Exercise objective:
The data below holds a line containing "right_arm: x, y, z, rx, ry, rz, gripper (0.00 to" and a line containing "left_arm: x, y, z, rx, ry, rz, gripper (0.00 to"; please quote exactly those two lines and every line between them, and nothing else.

Records from a data source
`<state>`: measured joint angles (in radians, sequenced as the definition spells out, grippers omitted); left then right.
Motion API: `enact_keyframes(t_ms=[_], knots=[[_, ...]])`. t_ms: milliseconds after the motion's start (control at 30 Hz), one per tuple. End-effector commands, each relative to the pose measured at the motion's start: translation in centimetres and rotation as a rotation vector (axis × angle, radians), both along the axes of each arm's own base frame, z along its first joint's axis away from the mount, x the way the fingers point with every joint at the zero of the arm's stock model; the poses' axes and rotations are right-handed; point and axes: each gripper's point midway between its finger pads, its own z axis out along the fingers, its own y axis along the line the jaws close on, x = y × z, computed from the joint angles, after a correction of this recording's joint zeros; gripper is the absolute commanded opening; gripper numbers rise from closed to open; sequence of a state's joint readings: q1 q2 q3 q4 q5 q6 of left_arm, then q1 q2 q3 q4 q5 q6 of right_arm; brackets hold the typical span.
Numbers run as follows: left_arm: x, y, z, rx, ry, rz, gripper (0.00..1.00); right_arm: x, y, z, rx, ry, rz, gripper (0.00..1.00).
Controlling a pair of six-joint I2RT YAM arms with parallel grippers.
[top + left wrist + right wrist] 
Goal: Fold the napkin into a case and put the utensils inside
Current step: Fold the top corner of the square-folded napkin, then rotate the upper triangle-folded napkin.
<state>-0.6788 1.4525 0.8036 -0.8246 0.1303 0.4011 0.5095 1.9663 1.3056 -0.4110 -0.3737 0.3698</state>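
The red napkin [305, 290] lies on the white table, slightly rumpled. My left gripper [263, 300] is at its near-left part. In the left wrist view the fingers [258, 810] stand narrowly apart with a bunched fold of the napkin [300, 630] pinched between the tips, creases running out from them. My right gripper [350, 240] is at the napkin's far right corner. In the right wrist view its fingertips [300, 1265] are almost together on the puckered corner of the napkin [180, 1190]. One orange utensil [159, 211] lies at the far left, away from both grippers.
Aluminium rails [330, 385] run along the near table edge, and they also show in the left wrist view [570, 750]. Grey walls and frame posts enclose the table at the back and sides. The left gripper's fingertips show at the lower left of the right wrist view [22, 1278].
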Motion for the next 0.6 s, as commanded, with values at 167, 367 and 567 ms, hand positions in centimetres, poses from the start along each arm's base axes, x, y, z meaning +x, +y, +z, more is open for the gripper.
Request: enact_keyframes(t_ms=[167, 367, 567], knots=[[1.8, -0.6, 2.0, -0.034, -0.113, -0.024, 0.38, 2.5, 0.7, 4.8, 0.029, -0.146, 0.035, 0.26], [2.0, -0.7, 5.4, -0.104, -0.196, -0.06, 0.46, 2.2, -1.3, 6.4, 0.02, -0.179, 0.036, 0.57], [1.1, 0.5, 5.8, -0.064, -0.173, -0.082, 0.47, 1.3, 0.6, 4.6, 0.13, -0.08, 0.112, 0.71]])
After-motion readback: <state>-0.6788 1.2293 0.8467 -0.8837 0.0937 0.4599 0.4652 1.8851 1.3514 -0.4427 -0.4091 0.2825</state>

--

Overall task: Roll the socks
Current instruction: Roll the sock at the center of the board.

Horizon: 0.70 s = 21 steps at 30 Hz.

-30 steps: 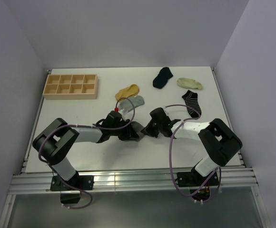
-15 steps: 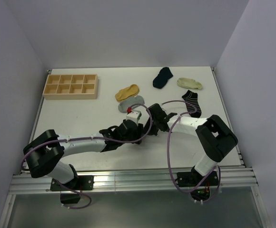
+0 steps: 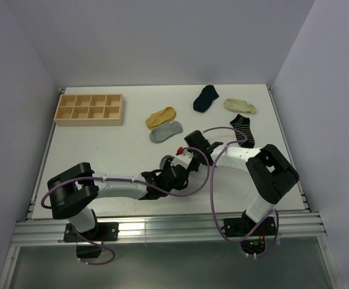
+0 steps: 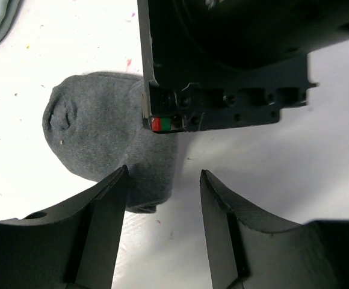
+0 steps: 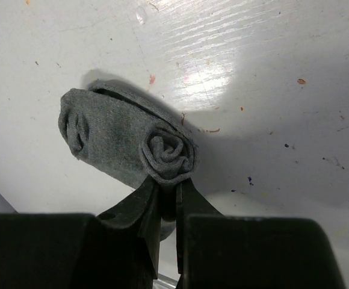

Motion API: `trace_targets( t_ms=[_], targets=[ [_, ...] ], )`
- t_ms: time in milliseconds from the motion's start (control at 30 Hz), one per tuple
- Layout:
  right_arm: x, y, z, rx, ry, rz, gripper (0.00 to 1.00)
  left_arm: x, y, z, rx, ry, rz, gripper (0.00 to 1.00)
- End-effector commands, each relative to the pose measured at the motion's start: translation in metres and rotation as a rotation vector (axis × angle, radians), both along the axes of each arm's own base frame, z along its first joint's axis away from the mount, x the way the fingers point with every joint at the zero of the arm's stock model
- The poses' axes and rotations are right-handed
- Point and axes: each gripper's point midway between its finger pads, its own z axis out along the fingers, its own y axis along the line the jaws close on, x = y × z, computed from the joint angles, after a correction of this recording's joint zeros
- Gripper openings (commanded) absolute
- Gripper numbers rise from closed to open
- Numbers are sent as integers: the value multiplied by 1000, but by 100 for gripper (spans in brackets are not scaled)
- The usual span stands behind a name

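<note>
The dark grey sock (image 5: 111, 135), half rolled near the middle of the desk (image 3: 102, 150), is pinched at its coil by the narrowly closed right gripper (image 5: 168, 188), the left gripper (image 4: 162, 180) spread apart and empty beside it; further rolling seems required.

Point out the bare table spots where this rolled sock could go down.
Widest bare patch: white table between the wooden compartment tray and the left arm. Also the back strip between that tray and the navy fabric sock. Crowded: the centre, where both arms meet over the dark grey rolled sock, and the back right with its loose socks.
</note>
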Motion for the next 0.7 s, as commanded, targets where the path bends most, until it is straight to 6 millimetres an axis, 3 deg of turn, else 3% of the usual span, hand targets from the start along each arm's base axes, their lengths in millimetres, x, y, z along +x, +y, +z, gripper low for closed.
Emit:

Answer to the problem:
  right_arm: x, y, z, rx, ry, rz, gripper (0.00 to 1.00)
  left_arm: x, y, z, rx, ry, rz, gripper (0.00 to 1.00)

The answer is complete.